# [Aim of the task]
Give back each line below verbatim.

┄┄┄┄┄┄

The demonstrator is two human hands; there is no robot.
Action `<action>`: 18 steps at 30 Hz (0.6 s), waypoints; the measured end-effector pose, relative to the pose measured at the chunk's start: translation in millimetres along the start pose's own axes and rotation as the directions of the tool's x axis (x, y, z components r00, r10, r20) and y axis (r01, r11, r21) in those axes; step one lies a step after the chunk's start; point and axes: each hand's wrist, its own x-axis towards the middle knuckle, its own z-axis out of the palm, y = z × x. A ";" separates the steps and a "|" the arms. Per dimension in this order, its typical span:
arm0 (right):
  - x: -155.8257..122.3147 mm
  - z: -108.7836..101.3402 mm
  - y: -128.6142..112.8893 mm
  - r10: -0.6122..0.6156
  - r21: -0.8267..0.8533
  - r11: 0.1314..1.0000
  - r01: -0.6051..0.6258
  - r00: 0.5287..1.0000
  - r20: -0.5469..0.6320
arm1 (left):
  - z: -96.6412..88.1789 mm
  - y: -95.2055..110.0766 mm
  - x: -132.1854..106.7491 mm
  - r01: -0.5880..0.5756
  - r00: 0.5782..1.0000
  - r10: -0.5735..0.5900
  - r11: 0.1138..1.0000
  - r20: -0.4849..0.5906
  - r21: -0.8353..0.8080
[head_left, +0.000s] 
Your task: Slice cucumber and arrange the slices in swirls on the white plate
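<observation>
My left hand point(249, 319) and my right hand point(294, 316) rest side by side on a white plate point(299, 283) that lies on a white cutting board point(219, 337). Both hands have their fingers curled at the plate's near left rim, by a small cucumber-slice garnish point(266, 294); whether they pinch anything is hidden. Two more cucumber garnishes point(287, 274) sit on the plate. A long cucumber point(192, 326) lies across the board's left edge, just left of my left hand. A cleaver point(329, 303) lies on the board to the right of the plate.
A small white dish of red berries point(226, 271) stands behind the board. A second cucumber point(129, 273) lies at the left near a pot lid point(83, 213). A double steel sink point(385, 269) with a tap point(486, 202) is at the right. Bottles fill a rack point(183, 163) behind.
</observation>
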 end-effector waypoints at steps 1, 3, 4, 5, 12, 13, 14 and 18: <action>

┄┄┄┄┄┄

# [Answer for the task]
The demonstrator is two human hands; there is no robot.
Action `<action>`: 18 steps at 30 Hz (0.6 s), waypoints; the measured end-effector pose, relative to the pose measured at the chunk's start: translation in millimetres along the start pose's own axes and rotation as the directions of the tool's x axis (x, y, z components r00, r10, r20) and y axis (r01, r11, r21) in those axes; step one lies a step after the chunk's start; point and axes: each hand's wrist, its own x-axis towards the middle knuckle, its own z-axis out of the palm, y = z × x. A ";" separates the steps and a "|" the arms. Per dimension in this order, its typical span:
arm0 (right):
  - x: -155.8257..122.3147 mm
  - z: -108.7836..101.3402 mm
  - y: -128.6142..112.8893 mm
  - r10: -0.6122..0.6156
  - r21: -0.8267..0.8533
  - r11: 0.1314..1.0000
  - r01: -0.6051..0.6258
  - r00: 0.5287..1.0000
  - r20: -0.5469..0.6320
arm1 (left):
  - z: -96.6412..88.1789 mm
  - y: -95.2055..110.0766 mm
  - x: -132.1854..106.7491 mm
  - r01: -0.5880..0.5756
  - r00: 0.5782..1.0000
  - r10: -0.5735..0.5900
  - r11: 0.1138..1.0000
  - r20: -0.4849..0.5906
  - r21: -0.8353..0.8080
[head_left, +0.000s] 
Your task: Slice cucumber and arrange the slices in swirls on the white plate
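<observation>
My left hand point(249, 319) and my right hand point(294, 316) rest side by side on a white plate point(299, 283) that lies on a white cutting board point(219, 337). Both hands have their fingers curled at the plate's near left rim, by a small cucumber-slice garnish point(266, 294); whether they pinch anything is hidden. Two more cucumber garnishes point(287, 274) sit on the plate. A long cucumber point(192, 326) lies across the board's left edge, just left of my left hand. A cleaver point(329, 303) lies on the board to the right of the plate.
A small white dish of red berries point(226, 271) stands behind the board. A second cucumber point(129, 273) lies at the left near a pot lid point(83, 213). A double steel sink point(385, 269) with a tap point(486, 202) is at the right. Bottles fill a rack point(183, 163) behind.
</observation>
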 end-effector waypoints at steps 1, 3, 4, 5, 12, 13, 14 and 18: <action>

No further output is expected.